I want to find the text in the all the tags which have the same tag name containing the text '456'.
That is, in the html, <p>456</p>
contains 456
, then we should find abc
because of <p>abc</p>
but not 123
and 789
because <p style>
in <p style='xyz'>123</p>
and <p style='xyz'>789</p>
.
Note that <p>
above can be other tag, such as <div>
.
Searching soup.find('p')
should be avoided.
The final result is [456, 789]
.
It is a bit complicated.
How can we solve this problem?
Thanks.
Upvotes: 1
Views: 1404
Reputation: 195428
This script will print all tags that share tag name and tag attributes with tag that contains string "456":
txt = '''
<div class='mydiv'>
<p style='xyz'>123</p>
<p>456</p>
<p style='xyz'>789</p>
<p>abc</p>
</div>'''
text_to_find = '456'
soup = BeautifulSoup(txt, 'html.parser')
tmp = soup.find(lambda t: t.contents and t.contents[0] == text_to_find)
if tmp:
for tag in soup.find_all(lambda t: t.name == tmp.name and t.attrs == tmp.attrs):
print(tag)
Prints:
<p>456</p>
<p>abc</p>
For input "123":
<p style="xyz">123</p>
<p style="xyz">789</p>
Upvotes: 1
Reputation: 910
Try:
soup = BeautifulSoup("<div class='mydiv'><p style='xyz'>123</p><p>456</p><p style='xyz'>789</p><p>abc</p></div>", 'html5lib')
tags = soup.find_all()
for tag in tags:
if tag.get('style'):
tag.extract()
for tag in soup.select('html body'):
print(tag.get_text('\n'))
prints:
456
abc
Upvotes: 0
Reputation: 582
Theres actually multiple ways, here are two examples how you could find what you are looking for:
from bs4 import BeautifulSoup
soup = BeautifulSoup("<div class='mydiv'><p style='xyz'>123</p><p>456</p><p style='xyz'>789</p><p>abc</p></div>", 'lxml')

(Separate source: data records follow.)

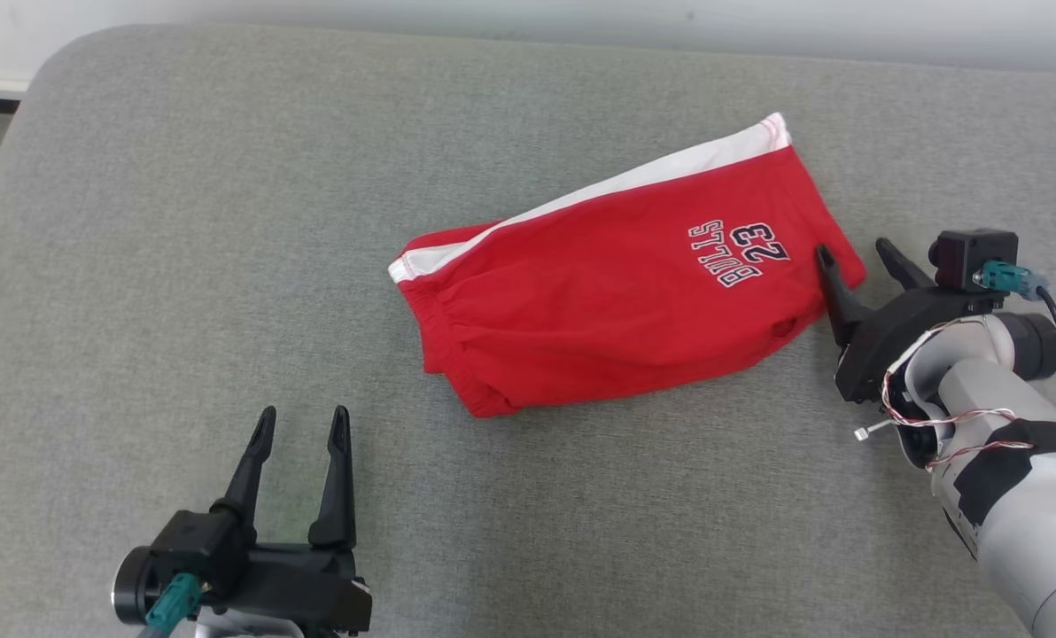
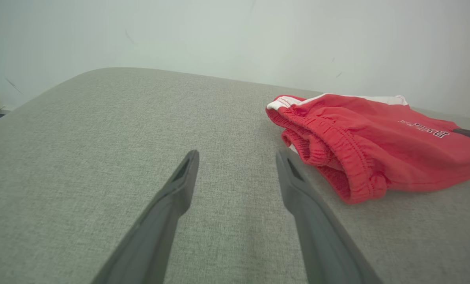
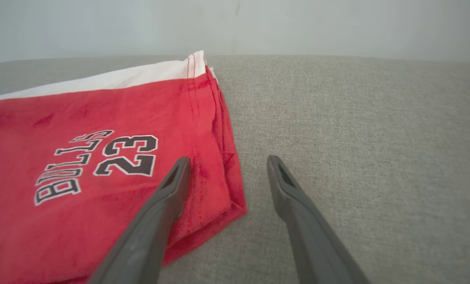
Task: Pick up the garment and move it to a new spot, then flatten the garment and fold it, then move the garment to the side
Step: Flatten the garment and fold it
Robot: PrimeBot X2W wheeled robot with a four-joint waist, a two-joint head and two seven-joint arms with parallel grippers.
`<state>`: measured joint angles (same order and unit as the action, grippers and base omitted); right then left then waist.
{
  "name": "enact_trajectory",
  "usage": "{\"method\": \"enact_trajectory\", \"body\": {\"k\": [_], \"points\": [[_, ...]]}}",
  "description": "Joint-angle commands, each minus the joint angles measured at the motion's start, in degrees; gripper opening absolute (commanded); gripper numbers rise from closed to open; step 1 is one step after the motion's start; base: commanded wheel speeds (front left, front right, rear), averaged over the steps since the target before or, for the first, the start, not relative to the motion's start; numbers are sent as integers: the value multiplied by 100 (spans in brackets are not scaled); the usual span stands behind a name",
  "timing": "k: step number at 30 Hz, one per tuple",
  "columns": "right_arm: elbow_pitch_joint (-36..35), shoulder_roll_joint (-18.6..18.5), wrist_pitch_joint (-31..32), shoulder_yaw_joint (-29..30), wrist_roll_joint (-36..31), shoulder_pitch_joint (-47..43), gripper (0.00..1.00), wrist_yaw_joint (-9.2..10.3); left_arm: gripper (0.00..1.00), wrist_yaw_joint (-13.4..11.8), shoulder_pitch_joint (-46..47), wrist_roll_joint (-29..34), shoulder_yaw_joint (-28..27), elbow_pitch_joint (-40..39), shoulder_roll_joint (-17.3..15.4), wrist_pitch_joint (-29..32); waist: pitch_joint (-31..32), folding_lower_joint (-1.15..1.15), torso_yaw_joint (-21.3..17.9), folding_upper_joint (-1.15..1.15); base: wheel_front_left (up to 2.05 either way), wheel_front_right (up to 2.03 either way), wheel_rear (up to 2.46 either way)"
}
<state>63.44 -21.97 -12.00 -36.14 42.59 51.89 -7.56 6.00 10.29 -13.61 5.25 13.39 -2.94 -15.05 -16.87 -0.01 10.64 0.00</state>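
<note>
The garment (image 1: 617,275), red shorts with a white side stripe and "BULLS 23" print, lies folded on the grey cushion, waistband toward the left. My right gripper (image 1: 856,252) stands open at the shorts' right hem corner, one finger over the cloth, the other over bare cushion; nothing is held. In the right wrist view the garment (image 3: 101,165) lies left of the open right gripper (image 3: 227,161). My left gripper (image 1: 302,421) is open at the lower left, apart from the shorts. Its wrist view shows the open left gripper (image 2: 237,156) and the garment (image 2: 377,142) to the right.
The grey fabric cushion (image 1: 182,266) spreads under everything, its rounded far-left corner near a pale wall (image 1: 493,18). Bare cushion stretches left of the shorts and in front of them. The cushion (image 3: 357,118) also runs bare to the right of the hem.
</note>
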Motion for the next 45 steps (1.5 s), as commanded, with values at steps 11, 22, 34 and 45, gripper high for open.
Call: {"method": "enact_trajectory", "body": {"k": [11, 22, 34, 45], "points": [[129, 154, 281, -155, 459, -274, 0, 19, 100, -178, -249, -33, 150, 30, 7, -16, 159, 1, 83, 0, 0, 0, 0], [-630, -103, -128, -301, 897, -861, 0, 18, 100, -179, -568, -39, 29, 41, 7, -16, 659, 1, -292, 0, 0, 0, 0], [-1633, -525, -286, 59, 1463, -2351, 0, 18, 100, -166, -809, -73, 77, 23, 7, -16, 878, 1, -577, 0, 0, 0, 0], [-1892, -566, -296, 661, 868, -2430, 100, 18, 100, -252, -930, 230, -99, -13, 5, -16, 968, 1, -674, 0, 0, 0, 0]]}}
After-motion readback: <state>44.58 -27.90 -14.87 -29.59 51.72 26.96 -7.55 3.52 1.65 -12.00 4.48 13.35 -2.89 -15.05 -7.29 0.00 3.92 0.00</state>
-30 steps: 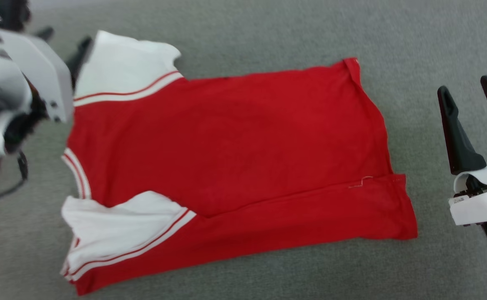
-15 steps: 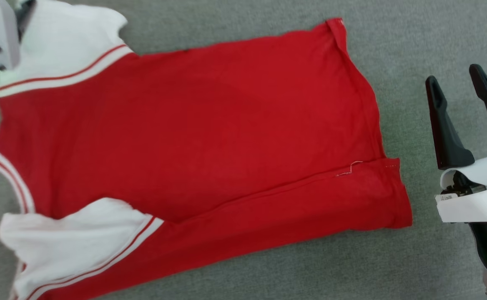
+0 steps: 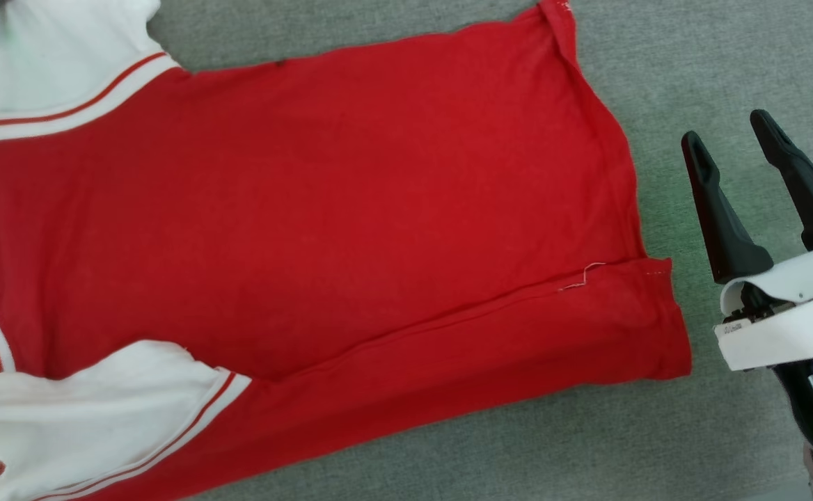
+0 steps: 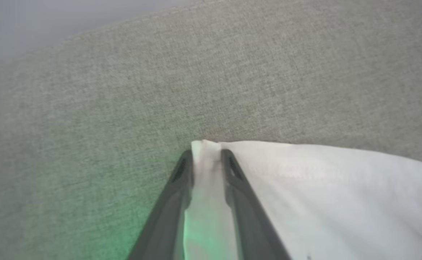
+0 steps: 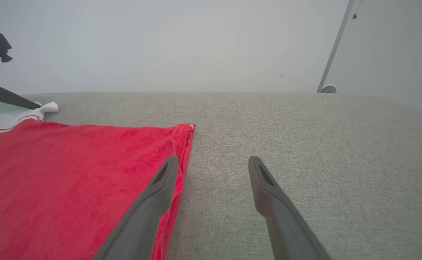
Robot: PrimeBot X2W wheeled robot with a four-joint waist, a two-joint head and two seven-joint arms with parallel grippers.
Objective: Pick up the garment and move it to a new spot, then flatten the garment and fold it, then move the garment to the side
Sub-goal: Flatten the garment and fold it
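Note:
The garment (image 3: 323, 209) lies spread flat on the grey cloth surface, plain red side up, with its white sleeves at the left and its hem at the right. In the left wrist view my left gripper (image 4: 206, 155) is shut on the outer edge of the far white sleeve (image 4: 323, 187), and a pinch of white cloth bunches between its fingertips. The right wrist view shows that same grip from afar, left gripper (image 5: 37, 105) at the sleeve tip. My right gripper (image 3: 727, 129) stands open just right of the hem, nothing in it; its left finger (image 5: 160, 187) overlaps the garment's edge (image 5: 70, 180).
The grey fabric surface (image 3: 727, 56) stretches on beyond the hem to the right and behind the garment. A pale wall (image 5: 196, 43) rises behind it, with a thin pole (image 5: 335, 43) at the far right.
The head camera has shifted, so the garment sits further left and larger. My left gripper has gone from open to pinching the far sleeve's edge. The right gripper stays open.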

# Find all tags first and then look for the one matching your string
found = [x for x in soup.findAll() if x.text == "456"]
for p in found:
print(p)
# Using findAll functionality directly
found = soup.findAll(text="456")
for p in found:
print(p)
<p>456</p>
456
Note however, using the second method you recieve NavigableString
objects and not Tag
objects!
Upvotes: 0